Ehefrauen, die ihre Ehe unter ganz anderen Vorzeichen eingegangen sind und als "Hausfrauenehe" gelebt haben, sinken jetzt unterhaltsrechtlich – auch bei guten Einkommensverhältnissen – sehr schnell auf das Niveau einer Sozialhilfeempfängerin ab, verschafft man dem Vertrauen nicht auch hier eine größere Bedeutung.

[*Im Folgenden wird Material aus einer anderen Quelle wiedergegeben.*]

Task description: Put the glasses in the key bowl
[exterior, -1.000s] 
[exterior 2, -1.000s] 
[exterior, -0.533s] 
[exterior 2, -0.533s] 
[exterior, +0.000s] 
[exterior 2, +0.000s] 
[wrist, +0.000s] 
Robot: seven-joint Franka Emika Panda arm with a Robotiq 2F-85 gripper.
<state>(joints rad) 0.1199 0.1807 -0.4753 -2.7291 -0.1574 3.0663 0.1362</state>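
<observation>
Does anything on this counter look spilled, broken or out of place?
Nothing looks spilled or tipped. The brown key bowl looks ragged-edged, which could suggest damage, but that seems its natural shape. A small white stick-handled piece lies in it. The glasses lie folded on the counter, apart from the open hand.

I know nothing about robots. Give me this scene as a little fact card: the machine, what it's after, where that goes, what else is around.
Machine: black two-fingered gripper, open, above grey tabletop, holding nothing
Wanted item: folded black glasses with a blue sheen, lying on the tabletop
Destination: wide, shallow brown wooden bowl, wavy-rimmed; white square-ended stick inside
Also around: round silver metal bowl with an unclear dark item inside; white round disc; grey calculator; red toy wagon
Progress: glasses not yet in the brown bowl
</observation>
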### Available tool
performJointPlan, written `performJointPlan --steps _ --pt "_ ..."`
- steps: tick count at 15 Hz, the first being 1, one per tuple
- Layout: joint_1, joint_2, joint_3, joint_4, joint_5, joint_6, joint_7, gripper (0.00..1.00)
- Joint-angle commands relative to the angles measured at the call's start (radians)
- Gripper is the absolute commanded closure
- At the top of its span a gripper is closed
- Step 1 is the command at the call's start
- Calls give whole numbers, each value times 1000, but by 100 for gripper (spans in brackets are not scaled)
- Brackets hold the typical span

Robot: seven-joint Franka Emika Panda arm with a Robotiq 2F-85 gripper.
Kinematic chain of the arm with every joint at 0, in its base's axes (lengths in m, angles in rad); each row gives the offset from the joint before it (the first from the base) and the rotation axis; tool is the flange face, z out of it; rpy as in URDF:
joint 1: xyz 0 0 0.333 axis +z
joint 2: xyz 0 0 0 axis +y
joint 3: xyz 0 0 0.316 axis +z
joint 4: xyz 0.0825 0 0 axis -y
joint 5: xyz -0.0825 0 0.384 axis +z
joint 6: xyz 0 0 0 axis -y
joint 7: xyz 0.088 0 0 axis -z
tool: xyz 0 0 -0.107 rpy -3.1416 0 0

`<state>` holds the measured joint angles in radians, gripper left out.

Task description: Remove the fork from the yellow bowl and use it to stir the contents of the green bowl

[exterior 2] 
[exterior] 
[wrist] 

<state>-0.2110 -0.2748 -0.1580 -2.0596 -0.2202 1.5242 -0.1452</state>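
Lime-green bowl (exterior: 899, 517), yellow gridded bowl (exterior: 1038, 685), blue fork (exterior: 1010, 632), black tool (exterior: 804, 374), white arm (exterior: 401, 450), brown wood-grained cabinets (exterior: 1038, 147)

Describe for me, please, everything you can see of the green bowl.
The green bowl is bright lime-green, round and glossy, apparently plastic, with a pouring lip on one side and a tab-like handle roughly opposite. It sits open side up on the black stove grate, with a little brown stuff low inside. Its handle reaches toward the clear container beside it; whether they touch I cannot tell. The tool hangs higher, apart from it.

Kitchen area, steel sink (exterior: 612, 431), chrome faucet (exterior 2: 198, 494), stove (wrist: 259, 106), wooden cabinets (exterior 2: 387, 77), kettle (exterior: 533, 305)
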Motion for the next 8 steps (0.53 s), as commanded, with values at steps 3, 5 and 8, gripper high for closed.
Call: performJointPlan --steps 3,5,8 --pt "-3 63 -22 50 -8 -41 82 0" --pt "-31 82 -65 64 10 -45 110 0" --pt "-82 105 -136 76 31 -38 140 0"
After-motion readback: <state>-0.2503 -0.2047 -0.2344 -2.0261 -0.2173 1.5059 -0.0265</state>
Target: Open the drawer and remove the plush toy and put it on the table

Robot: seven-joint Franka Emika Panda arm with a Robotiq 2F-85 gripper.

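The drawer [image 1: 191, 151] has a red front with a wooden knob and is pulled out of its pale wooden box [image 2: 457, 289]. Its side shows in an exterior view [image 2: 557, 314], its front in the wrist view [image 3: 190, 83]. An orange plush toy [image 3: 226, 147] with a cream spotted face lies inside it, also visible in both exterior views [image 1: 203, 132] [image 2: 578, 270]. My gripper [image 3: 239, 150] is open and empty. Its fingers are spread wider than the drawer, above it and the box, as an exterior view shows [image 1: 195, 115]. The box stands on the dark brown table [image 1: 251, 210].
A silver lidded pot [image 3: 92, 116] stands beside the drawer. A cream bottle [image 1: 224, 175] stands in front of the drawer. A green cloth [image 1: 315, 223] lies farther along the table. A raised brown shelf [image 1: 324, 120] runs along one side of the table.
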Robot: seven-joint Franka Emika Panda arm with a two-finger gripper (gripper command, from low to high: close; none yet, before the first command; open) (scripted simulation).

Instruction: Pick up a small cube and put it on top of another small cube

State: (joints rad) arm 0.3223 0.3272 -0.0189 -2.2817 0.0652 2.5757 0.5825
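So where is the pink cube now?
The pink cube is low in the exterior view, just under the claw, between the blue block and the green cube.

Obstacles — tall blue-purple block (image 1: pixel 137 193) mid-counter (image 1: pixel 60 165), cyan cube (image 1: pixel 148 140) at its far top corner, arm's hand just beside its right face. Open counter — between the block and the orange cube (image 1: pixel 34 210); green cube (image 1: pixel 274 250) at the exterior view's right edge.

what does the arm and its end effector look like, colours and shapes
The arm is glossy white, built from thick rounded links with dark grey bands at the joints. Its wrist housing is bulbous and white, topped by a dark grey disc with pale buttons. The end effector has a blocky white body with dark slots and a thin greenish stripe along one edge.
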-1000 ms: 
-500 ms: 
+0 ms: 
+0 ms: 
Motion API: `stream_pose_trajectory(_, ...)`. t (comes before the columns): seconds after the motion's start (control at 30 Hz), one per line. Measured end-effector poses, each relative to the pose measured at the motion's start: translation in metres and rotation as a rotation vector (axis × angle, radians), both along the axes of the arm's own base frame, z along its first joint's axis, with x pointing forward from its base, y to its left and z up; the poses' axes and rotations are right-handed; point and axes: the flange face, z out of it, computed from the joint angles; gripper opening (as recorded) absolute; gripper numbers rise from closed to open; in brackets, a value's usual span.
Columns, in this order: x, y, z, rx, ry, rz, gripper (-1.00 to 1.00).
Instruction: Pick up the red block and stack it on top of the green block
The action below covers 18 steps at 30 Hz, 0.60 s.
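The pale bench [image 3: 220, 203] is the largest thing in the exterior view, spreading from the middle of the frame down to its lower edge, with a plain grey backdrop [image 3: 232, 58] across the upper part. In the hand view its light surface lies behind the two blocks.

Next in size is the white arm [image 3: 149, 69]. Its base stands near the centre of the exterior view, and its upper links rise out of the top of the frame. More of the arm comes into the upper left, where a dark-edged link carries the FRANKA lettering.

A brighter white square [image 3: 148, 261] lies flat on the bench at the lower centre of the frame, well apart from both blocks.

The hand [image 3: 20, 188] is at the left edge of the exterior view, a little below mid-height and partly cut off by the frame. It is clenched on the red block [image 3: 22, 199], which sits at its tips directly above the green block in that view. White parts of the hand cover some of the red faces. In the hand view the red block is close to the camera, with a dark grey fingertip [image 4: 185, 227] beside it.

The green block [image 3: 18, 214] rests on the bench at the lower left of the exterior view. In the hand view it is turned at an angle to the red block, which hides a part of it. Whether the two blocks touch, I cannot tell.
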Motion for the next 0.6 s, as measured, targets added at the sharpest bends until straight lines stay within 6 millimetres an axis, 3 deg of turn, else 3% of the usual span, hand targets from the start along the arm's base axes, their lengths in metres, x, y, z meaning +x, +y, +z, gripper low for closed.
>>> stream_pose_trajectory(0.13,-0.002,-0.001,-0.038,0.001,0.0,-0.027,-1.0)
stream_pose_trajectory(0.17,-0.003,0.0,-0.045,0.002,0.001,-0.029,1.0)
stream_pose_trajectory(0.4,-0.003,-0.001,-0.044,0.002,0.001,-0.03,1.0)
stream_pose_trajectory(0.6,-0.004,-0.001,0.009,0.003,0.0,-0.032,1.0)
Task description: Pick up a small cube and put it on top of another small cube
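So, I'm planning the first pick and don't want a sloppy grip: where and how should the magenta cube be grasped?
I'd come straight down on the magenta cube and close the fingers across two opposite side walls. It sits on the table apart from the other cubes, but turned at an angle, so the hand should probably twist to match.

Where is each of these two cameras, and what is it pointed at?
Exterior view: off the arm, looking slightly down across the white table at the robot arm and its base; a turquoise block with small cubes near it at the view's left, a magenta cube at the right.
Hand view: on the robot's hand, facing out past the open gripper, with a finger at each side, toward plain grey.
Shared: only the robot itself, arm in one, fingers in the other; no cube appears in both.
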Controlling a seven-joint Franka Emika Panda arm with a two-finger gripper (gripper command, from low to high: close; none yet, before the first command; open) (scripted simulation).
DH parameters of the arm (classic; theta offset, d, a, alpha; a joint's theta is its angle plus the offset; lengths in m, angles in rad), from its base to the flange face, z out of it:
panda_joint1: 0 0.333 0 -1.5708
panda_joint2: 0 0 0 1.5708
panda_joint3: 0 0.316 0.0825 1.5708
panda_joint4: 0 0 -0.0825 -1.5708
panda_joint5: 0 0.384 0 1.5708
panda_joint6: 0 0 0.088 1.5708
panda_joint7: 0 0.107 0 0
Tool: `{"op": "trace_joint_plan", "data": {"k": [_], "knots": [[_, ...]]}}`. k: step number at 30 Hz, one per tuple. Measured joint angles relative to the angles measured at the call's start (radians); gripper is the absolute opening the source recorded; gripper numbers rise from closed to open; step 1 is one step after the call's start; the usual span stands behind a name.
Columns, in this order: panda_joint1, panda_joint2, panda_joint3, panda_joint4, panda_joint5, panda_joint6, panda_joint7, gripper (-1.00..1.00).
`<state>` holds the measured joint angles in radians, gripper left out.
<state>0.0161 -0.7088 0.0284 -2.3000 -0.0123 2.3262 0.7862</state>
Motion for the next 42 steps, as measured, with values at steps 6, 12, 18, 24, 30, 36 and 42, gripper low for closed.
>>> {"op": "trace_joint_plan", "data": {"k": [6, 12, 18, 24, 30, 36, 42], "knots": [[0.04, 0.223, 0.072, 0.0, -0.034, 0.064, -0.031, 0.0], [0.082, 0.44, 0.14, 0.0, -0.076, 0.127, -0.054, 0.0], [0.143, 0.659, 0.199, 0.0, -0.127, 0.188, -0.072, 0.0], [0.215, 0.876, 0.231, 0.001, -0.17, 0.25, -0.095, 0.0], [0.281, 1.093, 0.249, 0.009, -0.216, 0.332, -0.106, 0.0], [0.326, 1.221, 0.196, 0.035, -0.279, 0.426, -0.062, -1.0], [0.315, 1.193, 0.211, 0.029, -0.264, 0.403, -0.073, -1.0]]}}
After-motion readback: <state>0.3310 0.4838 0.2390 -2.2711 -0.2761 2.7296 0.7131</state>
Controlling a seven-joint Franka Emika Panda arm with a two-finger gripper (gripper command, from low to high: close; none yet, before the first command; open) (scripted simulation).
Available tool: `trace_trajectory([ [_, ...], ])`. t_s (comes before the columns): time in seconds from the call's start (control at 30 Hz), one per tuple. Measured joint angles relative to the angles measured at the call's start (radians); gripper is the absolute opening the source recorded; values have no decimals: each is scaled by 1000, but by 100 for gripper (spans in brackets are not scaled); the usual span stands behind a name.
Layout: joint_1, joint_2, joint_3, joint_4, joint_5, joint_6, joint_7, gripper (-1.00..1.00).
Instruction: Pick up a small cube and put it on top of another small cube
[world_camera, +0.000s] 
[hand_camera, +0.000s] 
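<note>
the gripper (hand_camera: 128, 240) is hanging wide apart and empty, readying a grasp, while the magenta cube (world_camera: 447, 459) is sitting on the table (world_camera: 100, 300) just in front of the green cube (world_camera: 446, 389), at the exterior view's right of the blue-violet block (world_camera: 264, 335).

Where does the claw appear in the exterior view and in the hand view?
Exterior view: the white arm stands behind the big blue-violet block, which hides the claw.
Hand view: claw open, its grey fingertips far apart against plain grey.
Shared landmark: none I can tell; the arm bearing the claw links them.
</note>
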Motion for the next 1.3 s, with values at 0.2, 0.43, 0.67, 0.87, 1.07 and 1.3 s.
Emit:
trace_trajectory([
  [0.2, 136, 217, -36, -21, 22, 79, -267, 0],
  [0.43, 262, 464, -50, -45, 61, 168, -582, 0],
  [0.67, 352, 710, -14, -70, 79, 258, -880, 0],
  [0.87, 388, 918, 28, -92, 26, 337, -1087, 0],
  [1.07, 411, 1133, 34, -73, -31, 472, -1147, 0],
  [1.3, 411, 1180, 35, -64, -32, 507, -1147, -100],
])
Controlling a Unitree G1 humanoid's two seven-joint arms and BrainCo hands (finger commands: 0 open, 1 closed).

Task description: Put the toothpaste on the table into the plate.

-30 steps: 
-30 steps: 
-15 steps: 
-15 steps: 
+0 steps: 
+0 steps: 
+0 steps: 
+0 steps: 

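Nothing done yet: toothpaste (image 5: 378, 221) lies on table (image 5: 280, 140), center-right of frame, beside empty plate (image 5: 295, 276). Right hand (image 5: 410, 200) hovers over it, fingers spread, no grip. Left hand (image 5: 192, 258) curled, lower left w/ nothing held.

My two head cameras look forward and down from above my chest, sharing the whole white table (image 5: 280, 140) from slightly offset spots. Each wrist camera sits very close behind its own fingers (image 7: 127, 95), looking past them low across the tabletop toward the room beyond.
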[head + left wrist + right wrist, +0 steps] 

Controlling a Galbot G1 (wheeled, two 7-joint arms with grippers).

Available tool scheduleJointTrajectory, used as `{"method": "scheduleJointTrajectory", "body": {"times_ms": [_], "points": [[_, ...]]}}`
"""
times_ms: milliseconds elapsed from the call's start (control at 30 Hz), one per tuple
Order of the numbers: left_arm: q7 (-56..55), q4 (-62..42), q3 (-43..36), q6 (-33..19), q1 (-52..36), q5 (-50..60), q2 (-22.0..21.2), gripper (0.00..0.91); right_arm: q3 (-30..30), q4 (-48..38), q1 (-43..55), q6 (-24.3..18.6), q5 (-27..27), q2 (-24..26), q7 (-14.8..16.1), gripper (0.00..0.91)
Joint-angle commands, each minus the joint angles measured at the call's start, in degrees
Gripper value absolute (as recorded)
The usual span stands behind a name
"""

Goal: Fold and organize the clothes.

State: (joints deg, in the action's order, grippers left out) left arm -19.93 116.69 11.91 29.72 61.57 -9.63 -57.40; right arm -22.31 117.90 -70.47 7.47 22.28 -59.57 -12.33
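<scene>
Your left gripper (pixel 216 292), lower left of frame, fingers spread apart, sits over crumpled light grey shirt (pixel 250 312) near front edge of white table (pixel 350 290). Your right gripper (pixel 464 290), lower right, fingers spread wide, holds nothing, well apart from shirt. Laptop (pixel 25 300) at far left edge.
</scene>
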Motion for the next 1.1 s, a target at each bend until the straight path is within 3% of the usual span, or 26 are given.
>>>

Natürlich können bei Altehen durch die Einbeziehung des Vertrauens in die Billigkeitserwägung grundsätzlich sowohl bei der Befristung als auch bei der Bemessung des angemessenen Lebensbedarfs adäquate Ergebnisse erzielt werden. Der starke Focus des Gesetzes auf die ehebedingten Nachteile und das erzielbare Eigeneinkommen gibt aber zum Teil eine andere Richtung vor. Daher ist die Rechtsprechung – nicht überraschend – auch hier uneinheitlich. Ihr kann jedoch bei so vagen Vorgaben durch den Gesetzgeber kein Vorwurf gemacht werden. Bei derart schwerwiegenden, die Existenz berührenden Dispositionen wäre ein besonderer gesetzlicher Vertrauensschutz notwendig gewesen. Diese Regelung hat der Gesetzgeber schlicht versäumt. Es muss also nachjustiert werden, um eine Schieflage im Spannungsverhältnis von Eigenverantwortung und Vertrauen zu beheben – eine Aufgabe, die allerdings wohl die Rechtsprechung lösen muss, da für eine differenzierende Feinbalancierung durch den Gesetzgeber der Reformdruck heute bedauerlicherweise fehlt.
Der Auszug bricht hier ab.